Organizations need to define what loitering is or consists of and have a structured policy in place to provide guidance on how to manage the issue, says Sean Sportun, vice president, national accounts and community engagement, GardaWorld. “For example, would an individual standing outside the store eating a sandwich that was just purchased be considered loitering? Or, would an individual standing around outside not buying anything be considered loitering? Or, does it come down to the individual’s appearance, whether they have purchased an item or not?”
In order to identify a solution, it is important to fully understand the root cause of the issue, states Sportun.

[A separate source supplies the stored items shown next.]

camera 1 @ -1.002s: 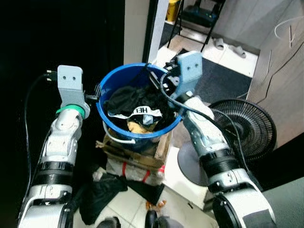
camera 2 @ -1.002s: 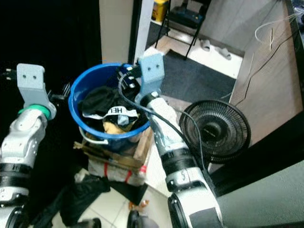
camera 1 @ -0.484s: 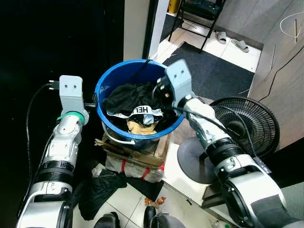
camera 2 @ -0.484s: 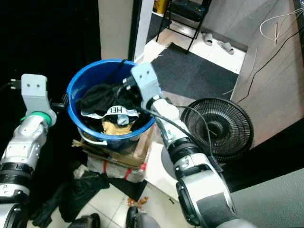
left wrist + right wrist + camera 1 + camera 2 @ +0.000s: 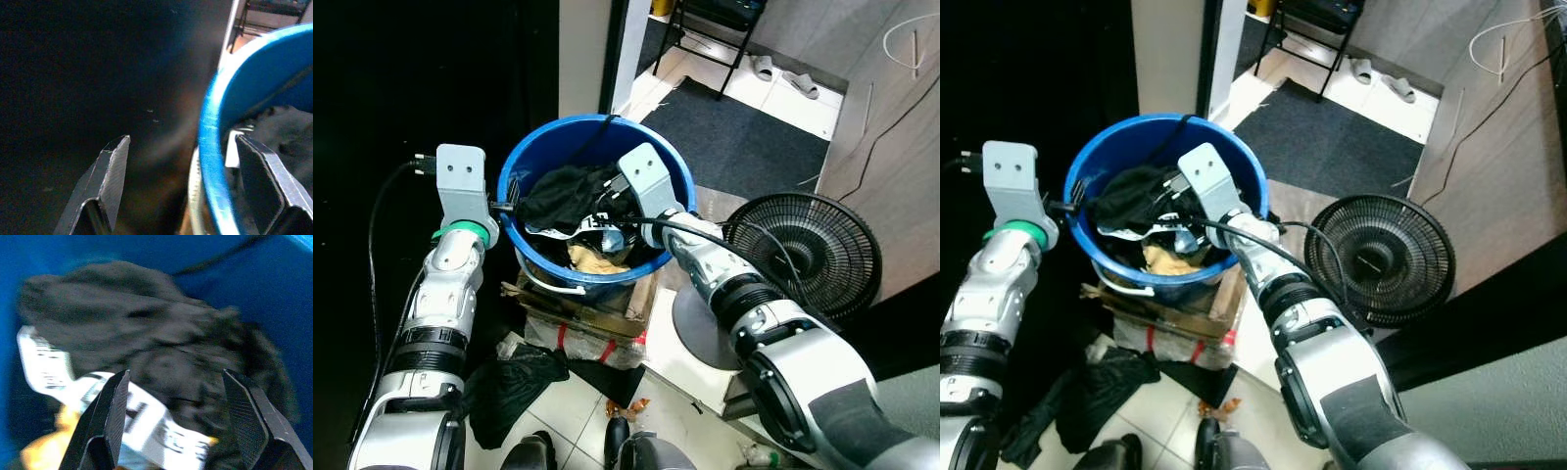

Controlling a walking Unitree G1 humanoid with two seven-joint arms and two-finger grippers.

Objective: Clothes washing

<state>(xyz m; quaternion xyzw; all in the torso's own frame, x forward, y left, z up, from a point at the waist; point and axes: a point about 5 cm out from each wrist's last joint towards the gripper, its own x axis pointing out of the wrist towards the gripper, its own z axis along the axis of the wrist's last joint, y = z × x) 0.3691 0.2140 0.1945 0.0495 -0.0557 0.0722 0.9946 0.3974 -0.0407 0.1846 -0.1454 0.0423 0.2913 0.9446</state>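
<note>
A blue bucket stands on a cardboard box and holds a black garment, a white band with dark letters and a yellowish cloth. My left gripper is at the bucket's left rim. It is open and straddles the blue rim, one finger outside and one inside. My right gripper reaches into the bucket from the right. In the right wrist view it is open just above the black garment, with the white band beside it.
A black floor fan lies on its base right of the bucket. The worn cardboard box sits on a wrapped bundle. A black cloth lies on the tiles. A dark mat, slippers and chair legs are beyond.
My right gripper has moved from the bucket's right rim leftward and down into the bucket, over the black garment. The left gripper has stayed at the left rim. The camera has shifted slightly.
</note>
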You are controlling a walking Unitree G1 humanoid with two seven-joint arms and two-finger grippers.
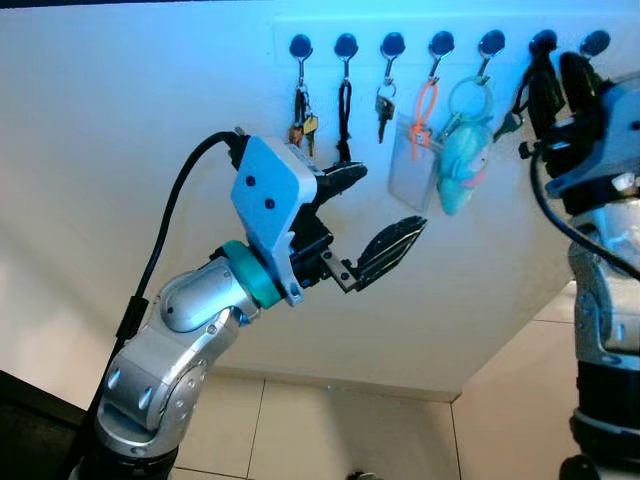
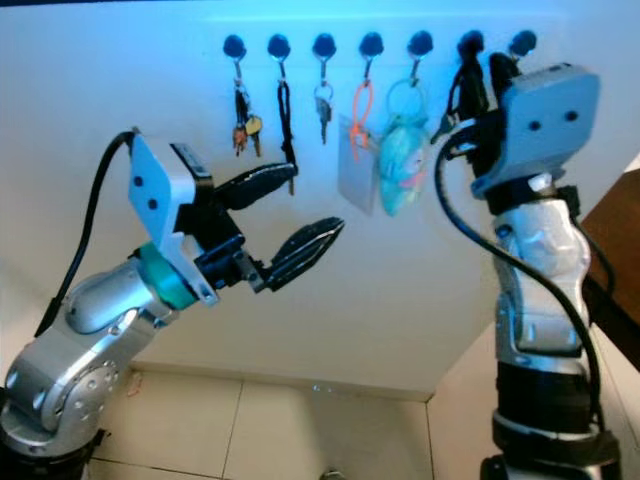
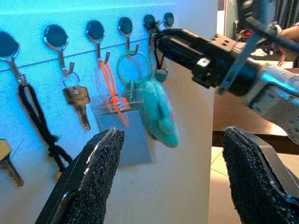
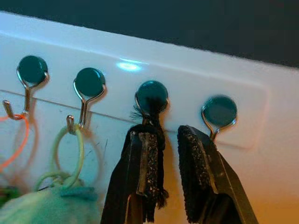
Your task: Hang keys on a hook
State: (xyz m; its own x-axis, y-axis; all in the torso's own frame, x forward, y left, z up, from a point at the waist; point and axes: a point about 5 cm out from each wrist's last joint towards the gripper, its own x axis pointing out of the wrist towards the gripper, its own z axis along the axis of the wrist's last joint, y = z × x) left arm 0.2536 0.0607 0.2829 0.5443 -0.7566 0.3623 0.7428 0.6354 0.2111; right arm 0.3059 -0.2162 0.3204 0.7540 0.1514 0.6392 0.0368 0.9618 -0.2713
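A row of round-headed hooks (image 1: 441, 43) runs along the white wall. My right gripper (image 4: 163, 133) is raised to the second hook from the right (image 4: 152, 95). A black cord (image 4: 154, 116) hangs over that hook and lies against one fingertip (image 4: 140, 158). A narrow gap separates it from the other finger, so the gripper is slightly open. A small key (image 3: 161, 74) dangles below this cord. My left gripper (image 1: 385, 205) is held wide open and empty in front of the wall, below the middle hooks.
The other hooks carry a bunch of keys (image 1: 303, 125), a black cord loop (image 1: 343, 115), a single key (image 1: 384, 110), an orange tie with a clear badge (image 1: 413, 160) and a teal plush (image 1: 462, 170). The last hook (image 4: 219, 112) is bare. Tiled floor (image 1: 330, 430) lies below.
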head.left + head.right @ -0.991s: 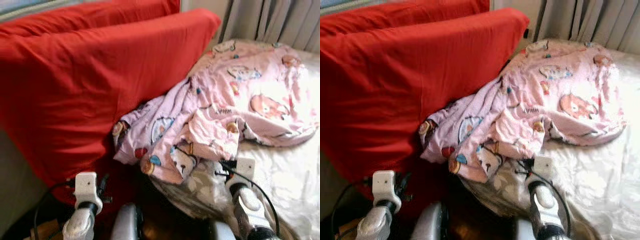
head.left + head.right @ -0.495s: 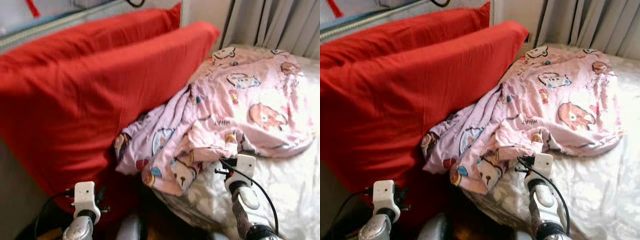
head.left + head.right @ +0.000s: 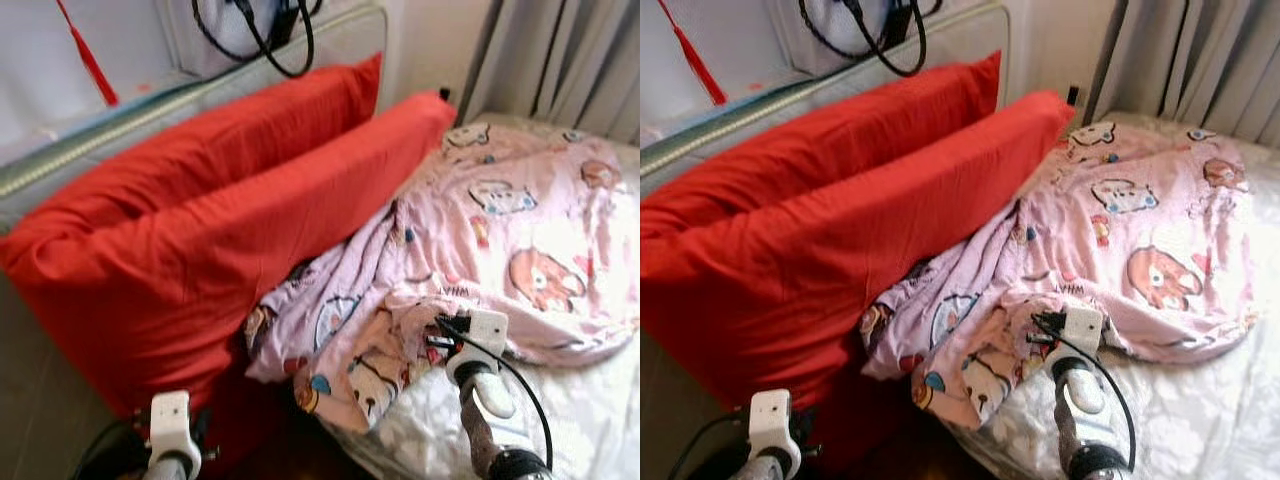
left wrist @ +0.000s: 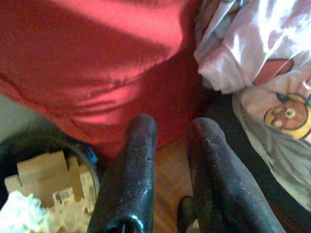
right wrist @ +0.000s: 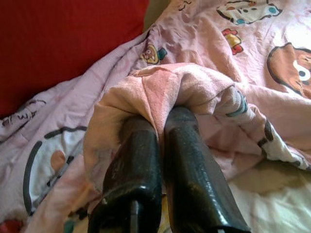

“Enforcement is not the sole solution to correct this type of behaviour,” says Sportun. “Looking at it from a different lens, have you ever wondered why some properties are victimized and others are not? What makes one property more susceptible to criminal attacks than others? Having a certified security professional complete a risk assessment, using CPTED principles, will identify areas of concern and recommend solutions to reduce or remove incidences of crime. In addition, having a holistic approach with key stakeholders, such as your local Business Improvement Area (BIA), community hubs/shelters, community services support and law enforcement, is recommended.”
Approaching loiterers should only be done if it is safe to do so, says Sportun.
“Staff need to be strategic and polite in their communication to avoid escalating the situation,” cautions Sportun. “For example, using threats of calling the police is not an effective approach and will likely escalate the issue. If you need to call police, don’t announce it, just make the call.”
The first step convenience store owners can take is to ensure that the property is properly signed with no loitering/trespassing signs, says Sportun.
“It is also recommended that the signs cite sections of local bylaws/ordinances,” says Sportun. “This will assist law enforcement if they need to remove individuals from the property. For the most part, loitering challenges faced by businesses today are transient by nature driven by individuals suffering from substance abuse and/or mental health issues. Although a crime by definition, law enforcement does not have enough resources to respond to the majority of these calls. As such, the most effective solution is to implement a static security guard or mobile security patrol to engage the offenders to be moved along. It should be noted that it is essential that security guards being deployed have tactical communication and mental health/wellness training.”
There are several security solutions that businesses can consider but Sportun notes some caution needs to be considered before implementing some of them.
“You can deploy solutions such as the Mosquito, which is a device that emits a high-pitched sound, similar to a mosquito buzzing in your ear, which store employees can turn on and off as needed, or the playing of classical music through external speakers to make it less comfortable for individuals to loiter in the area,” says Sportun. “Both have been proven effective, however, there is the potential for individuals to claim they are being unfairly profiled or targeted, which can lead to negative brand reputation or even legal action. In addition, having effective lighting, both inside and outside, will provide a level of deterrence and maintaining clear storefront windows will enhance the visibility of the parking lot for the employees to observe any potential problems developing.”
If your business is facing loitering issues it is advised to seek the guidance of a professional to help mitigate the situation. Keeping staff and customer safety top of mind and ensuring that bylaws and regulations are being followed are key considerations when it comes to security situations.